Rachel Levine, nominated to be an assistant secretary at the Department of Health and Human Services, testifies before the Senate Health, Education, Labor, and Pensions committee on Capitol Hill in February. (Caroline Brehman/Pool via AP)

Rural hospitals nationwide are struggling for survival. Since 2010, 135 rural hospitals have closed – but that doesn’t tell the whole story. In rural communities, the loss of access to care results in increased mortality rates, the eradication of many good jobs, and accelerated economic decline. As Pennsylvania’s secretary of health, Dr. Rachel Levine set out to reverse this trend and help rural hospitals not only survive but thrive. For this reason, I am excited President Biden has nominated Dr. Levine to become assistant secretary of health at the federal Department of Health and Human Services. Her knowledge and expertise from implementing the Pennsylvania Rural Health Model will help her transform care in rural communities nationwide.

The Pennsylvania Rural Health Model launched in 2019 with the goal of testing global budgets as a health care delivery solution for hospitals. These global budgets pay rural hospitals a predictable amount per month, which stabilizes operations and maintains health care access for the community. This type of stability allows providers to focus on delivering care and improving health rather than treating sickness, ultimately bolstering the economic viability of the community.

The global budget model implemented under Dr. Levine’s leadership also provides a foundation for rural hospitals to focus on their community’s specific needs, such as addiction treatment, performing routine cancer screenings, and managing patients with chronic disease to reduce the need for more intensive acute services. The model strives to improve quality of care while lowering overall cost and increasing patient satisfaction.
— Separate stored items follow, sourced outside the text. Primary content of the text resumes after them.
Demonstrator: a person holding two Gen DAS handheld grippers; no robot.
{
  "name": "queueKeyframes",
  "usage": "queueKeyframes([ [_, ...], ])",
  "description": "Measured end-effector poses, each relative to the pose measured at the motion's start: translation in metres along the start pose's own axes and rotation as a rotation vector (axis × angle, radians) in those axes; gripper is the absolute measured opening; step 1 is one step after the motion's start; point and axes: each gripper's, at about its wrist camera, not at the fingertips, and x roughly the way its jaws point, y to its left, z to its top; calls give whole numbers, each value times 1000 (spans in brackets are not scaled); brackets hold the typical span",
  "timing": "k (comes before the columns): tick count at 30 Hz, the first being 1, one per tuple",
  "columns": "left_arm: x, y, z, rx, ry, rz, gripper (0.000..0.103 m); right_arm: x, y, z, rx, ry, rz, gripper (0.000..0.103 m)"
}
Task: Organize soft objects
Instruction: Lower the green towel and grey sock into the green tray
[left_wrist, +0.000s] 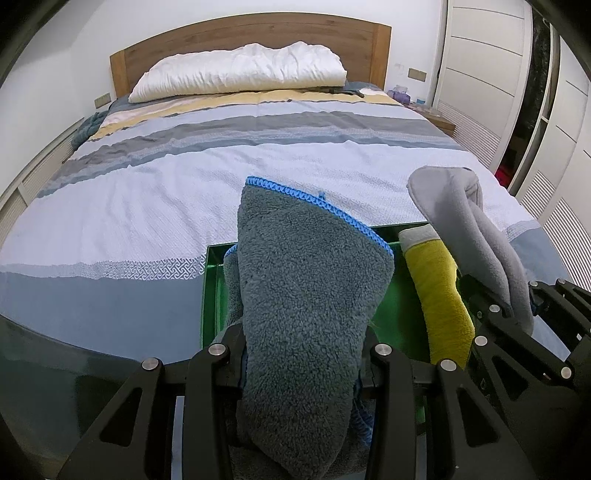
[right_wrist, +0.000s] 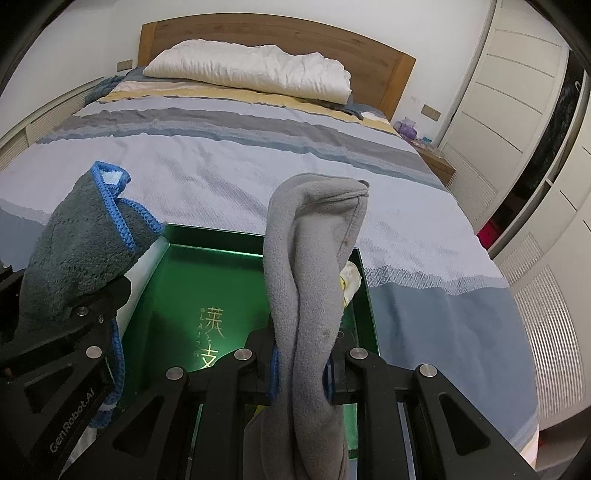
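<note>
Left tool (left_wrist: 303, 354) pinches a blue-edged towel (left_wrist: 306, 295), right tool (right_wrist: 301, 363) a grey cloth (right_wrist: 310, 280), above a green box (right_wrist: 207, 280) on the striped bed (right_wrist: 229, 170); pillow (right_wrist: 251, 70) at twelve o'clock.

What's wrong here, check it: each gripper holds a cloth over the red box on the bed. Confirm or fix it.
The colour is wrong: the box is green, not red, as the right wrist view shows. The rest stands: the left gripper and right gripper each hold a cloth over it on the bed.
</note>
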Motion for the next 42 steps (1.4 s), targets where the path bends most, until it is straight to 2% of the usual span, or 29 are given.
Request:
queueKeyframes([
  [42, 38, -2, -3, -1, 78, -6, 35, 44, 6, 8, 14, 66, 13, 21],
])
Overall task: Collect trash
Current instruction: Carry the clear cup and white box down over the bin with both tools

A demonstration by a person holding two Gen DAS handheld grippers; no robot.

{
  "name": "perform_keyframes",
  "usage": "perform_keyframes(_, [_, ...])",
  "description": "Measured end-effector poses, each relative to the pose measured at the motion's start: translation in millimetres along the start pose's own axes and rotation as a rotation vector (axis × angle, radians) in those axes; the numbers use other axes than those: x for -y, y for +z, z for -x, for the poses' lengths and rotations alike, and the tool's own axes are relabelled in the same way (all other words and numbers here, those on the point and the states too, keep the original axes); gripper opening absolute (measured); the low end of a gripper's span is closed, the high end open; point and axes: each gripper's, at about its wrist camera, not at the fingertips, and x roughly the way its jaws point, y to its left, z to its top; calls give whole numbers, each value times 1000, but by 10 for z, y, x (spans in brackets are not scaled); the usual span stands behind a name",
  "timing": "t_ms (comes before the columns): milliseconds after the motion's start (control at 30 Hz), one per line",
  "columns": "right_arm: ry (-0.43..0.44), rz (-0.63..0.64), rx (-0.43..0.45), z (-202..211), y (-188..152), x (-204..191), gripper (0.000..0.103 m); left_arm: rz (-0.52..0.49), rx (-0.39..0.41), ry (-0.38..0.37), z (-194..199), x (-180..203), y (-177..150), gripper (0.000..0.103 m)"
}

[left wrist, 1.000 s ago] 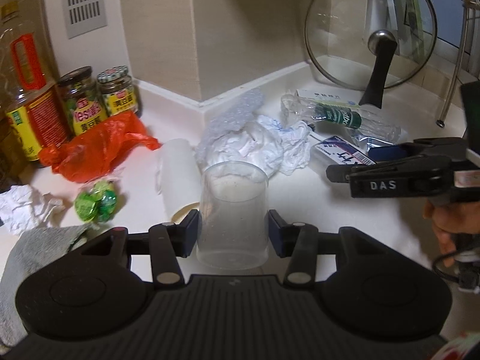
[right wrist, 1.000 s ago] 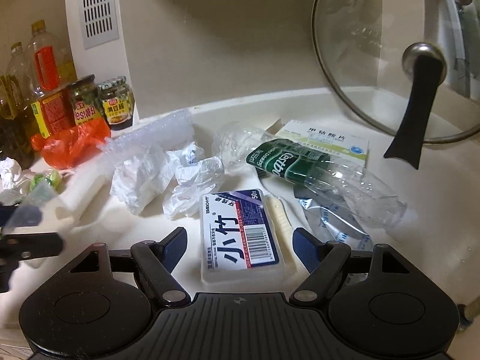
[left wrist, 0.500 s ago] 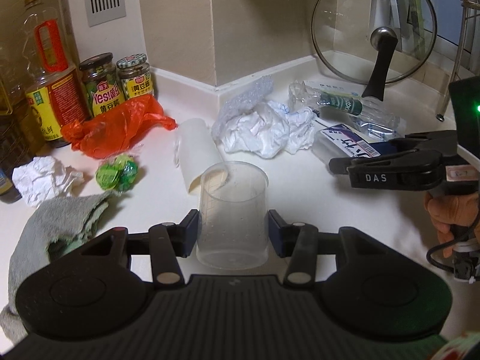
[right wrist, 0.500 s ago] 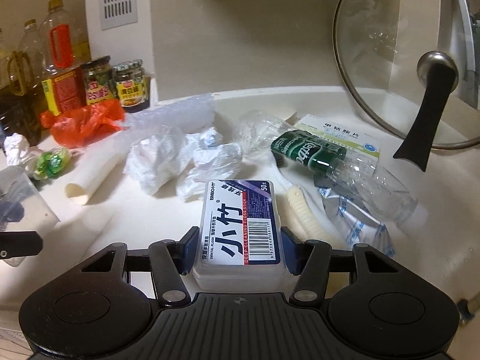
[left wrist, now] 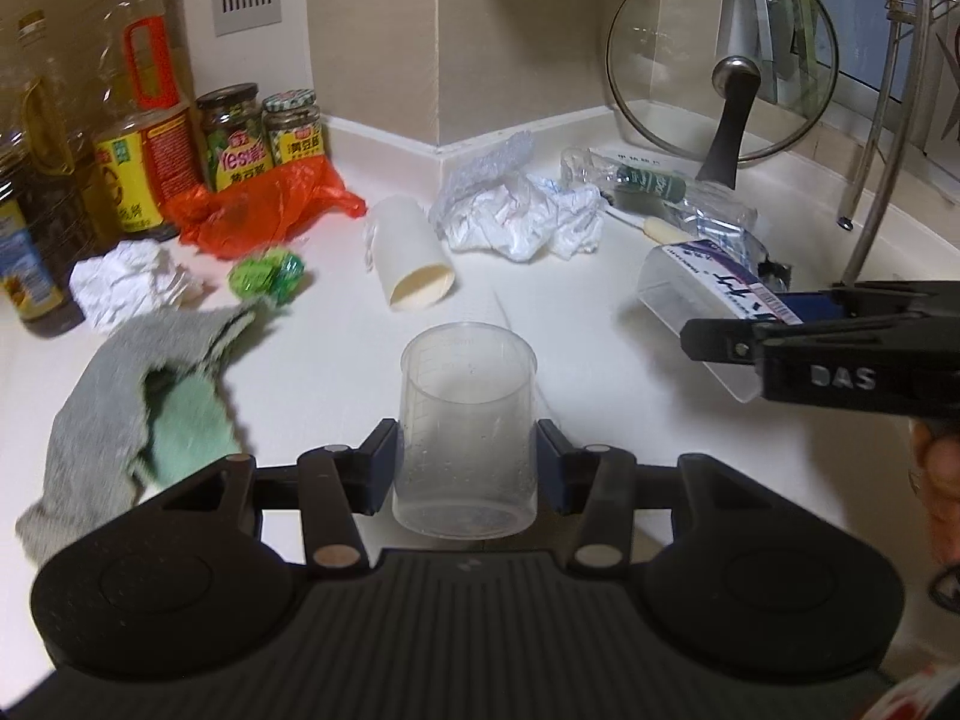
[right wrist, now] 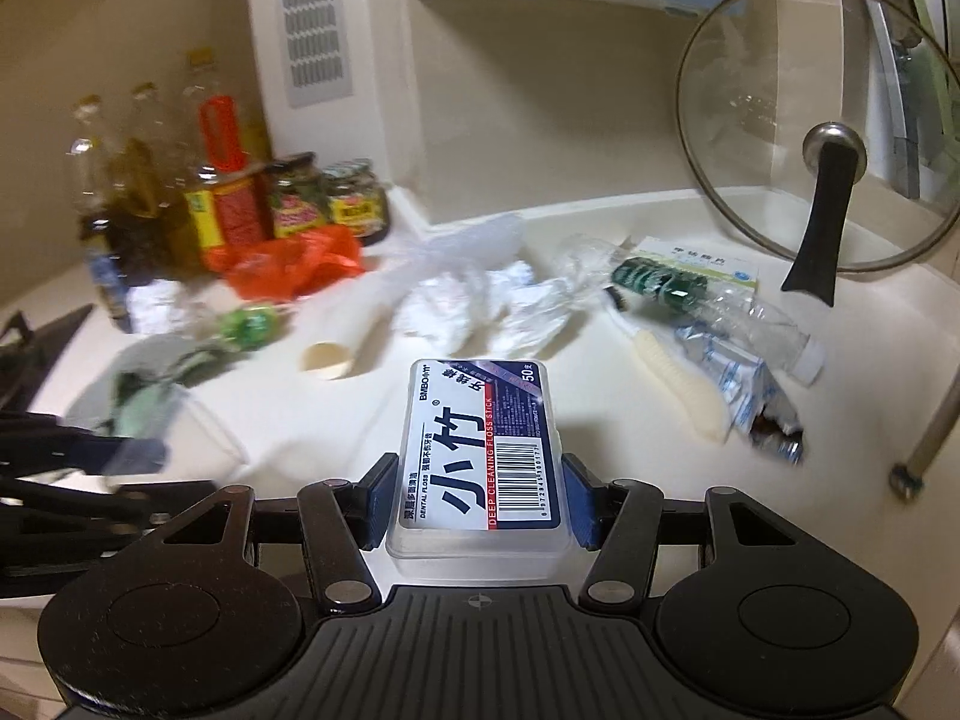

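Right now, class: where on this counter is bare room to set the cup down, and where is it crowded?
Bare: counter between cup, roll and floss box. Crowded: tissues, bottle, red bag, cloth.

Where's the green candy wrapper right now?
The green candy wrapper lies on the counter, left of centre in the left wrist view, between the crumpled white paper and the cardboard tube.

A clear plastic measuring cup (left wrist: 467, 438) stands upright, open end up. To its right a clear floss-pick box (right wrist: 480, 450) — blue-and-white label, barcode — tilts above the white counter (left wrist: 336, 372).
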Motion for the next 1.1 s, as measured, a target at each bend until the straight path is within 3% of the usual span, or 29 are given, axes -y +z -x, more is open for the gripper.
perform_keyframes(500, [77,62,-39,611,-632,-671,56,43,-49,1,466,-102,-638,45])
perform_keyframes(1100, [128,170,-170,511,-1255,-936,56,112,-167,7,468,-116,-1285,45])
In this model, the “secret sauce” is the all-payer nature of the system. Rather than getting paid based on units of services billed, a hospital receives a steady payment each month based on historic data. Medicare, Medicaid, and several commercial insurance companies participate, and the alignment of incentives provides the hospital with better, more predictable reimbursement. Dr. Levine’s leadership in coordinating multiple commercial insurance companies, along with the state’s Medicaid agency, was pivotal to the success of the program. The model does not depend on chasing additional revenue but delivering care centered on social determinants of health that extend beyond clinical care, such as behavioral health, economic development, and the environment.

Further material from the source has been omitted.